Au troisième jour des Etats généraux de la justice qui se tiennent à Kinshasa, le procureur général près la Cour de Cassation a pris la parole le vendredi 8 novembre. Firmin Mvonde a, devant l’assistance, contesté l’autorité du ministre de la justice et garde des sceaux au sein du Conseil Supérieur de la Magistrature.
Exposant sur sur le thème : « Le pouvoir judiciaire, concepts et controverses en RDC », Firmin Mvonde a estimé qu’il y a lieu d’introduire uniquement le chef de l’Etat au sein du Conseil Supérieur de la Magistrature et non le ministre de la justice.
« Si l’on peut mettre ou introduire le chef de l’Etat dans le juron du Conseil Supérieur de la Magistrature, ça ne serait pas une mauvaise chose.
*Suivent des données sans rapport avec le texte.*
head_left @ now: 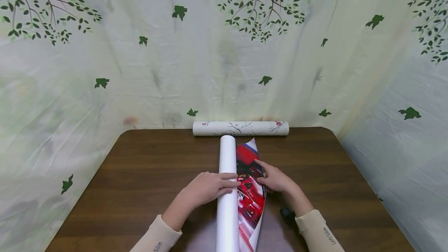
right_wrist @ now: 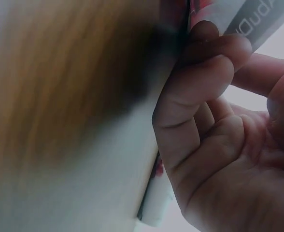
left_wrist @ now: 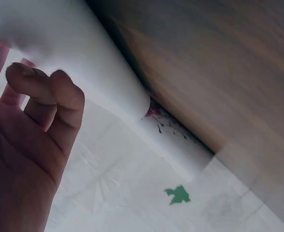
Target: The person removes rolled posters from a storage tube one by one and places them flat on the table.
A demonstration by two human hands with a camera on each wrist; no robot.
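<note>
A rolled poster (head_left: pixel 227 209) lies lengthwise on the table, white on its back. Its free part on the right shows a red printed picture (head_left: pixel 250 197) and curls up along the edge. My left hand (head_left: pixel 210 186) rests across the roll with its fingers extended over the top. In the left wrist view, the left hand (left_wrist: pixel 35 125) is beside the white tube, some fingers bent. At the right edge of the poster, my right hand (head_left: pixel 276 178) pinches the sheet between thumb and fingers. The right wrist view shows curled fingers of the right hand (right_wrist: pixel 214 121) at the printed edge.
A second roll (head_left: pixel 241 128), white with a branch and red blossom pattern, lies crosswise at the back of the brown wooden table (head_left: pixel 157 166). A small black object (head_left: pixel 287 215) sits by the right wrist. Leaf-printed cloth (head_left: pixel 210 57) hangs behind the table.
</note>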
Parce que c’est lui qui nomme et révoque les magistrats », a-t-il déclaré.Pour lui, la vraie question réside sur les compétences des uns et des autres.
« Le chef des magistrats du parquet reste le procureur général près la Cour de Cassation. Le ministre de la justice a son droit d’injonction positive, qui est amplement accepté et respecté. Après son injonction, le ministre de la justice retourne dans son bureau et moi je continue l’instruction. Le ministre ne peut pas me dire : arrêtez-moi celui-là, non ! », a signifié Firmin Mvonde.
Cependant, le procureur général a signalé que lui et le ministre Constant Mutamba sont en train d’harmoniser un cadre de concertation pour réguler certaines questions.